We’ve observed that the peer pressure from “Social Coding” has driven engineers to make sure code is clean and well structured, documentation is useful and up to date.  What we’ve learned is that a component may be “Good enough for running in production, but not good enough for Github”.

I want to explore wether the benefits of opening your web app code to the world outweigh the disadvantages.

Lets start by remembering that we have had this argument before.  Back in the late nineties we were discussing wether Open Source code was the way forward.  Gradually that argument has matured, and a world without open source software would be unrecognisable – a probably significantly behind our current world.  So there is social benefit to some forms of open code – by releasing your code, and playing your part in the open source community, you are doing a good thing, and moving technology forwards.

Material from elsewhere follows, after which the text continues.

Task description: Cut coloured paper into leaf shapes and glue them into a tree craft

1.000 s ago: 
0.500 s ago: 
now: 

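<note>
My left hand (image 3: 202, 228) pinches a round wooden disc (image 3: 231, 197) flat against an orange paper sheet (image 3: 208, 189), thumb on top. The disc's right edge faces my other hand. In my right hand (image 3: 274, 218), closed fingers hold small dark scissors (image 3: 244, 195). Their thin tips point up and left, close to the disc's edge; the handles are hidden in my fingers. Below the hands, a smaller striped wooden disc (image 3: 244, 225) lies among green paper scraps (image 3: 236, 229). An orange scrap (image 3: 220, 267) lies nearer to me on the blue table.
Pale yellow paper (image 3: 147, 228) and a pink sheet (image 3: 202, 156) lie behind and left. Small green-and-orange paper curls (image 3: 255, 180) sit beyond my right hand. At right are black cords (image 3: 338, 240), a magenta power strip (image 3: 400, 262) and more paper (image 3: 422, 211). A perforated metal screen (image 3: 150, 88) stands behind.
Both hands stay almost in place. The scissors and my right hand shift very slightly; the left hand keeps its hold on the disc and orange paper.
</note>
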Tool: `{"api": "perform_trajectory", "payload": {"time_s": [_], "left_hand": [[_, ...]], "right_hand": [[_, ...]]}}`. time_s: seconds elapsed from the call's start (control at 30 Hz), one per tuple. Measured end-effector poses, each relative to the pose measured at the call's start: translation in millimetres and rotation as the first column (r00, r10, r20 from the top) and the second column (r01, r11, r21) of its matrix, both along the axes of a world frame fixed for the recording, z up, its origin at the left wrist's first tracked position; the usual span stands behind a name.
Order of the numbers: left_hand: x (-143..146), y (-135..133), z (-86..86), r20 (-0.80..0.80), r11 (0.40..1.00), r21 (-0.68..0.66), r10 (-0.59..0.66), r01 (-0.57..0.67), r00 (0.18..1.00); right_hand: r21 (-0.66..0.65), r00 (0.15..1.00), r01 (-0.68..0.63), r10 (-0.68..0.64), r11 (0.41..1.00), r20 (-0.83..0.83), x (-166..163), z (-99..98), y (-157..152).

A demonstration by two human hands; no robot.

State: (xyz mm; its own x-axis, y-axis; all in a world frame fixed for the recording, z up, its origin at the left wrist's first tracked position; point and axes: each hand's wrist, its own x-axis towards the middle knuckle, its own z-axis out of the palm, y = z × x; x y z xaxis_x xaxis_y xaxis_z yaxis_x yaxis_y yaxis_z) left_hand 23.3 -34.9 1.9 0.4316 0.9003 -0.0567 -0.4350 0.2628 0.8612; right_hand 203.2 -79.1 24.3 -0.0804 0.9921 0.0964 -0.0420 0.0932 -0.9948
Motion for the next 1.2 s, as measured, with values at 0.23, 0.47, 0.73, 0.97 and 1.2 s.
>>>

Lets also consider that, in the case of web apps, sharing your code is not a common or usual behaviour.  There must be a reason for this (even if the reason is wrong, or out of date)  Perhaps, in looking for these reasons, we can understand why, in the net app space, people are less inclined to share.

The arguments I can think of stand as follows:

I want to get the full benefit of the code I have written.  If I were to share my code, others would be able to compete with me based on what I have written.  I might lose out to someone who hasn’t written the code.

Sharing the code, packaging and documenting the code, is too difficult or labour intensive.  It isn’t what I want to spend my time doing.

I don’t want to expose my code to the world, only the functionality, because I am scared of being judged on the basis of my code.

Opening the code might allow people to spot security holes

When writing an article such as this, it is always a worry that I am creating straw men to knock down – so I would be pleased to learn about other arguments against opening up code to the world – please mail me

The NetFlix quote adresses the argument about judgement.  By exposing your code to the world, you are forced to make the sorts of decisions about your code you would generally only make in the face of peer review.  It will lead to better, more readable, more maintainable code.  This is a good thing.  If the problem is not the quality of your code, but rather the fear of public ridicule, then I suggest that posting and being damned is absolutely the best way of getting over this.

The question of security holes is similar. We know that security by obscurity is ineffective against a dedicated attacker – all you are doing by not publishing your code is giving yourself a false sense of confidence.  By opening the code, you not only open it to potential attackers, you also open it to other people who may wish to use your code, and who may spot the flaws and help you correct them.  Open Source software has a deserved reputation for addressing security issues well – there is no reason why open web apps should not do the same.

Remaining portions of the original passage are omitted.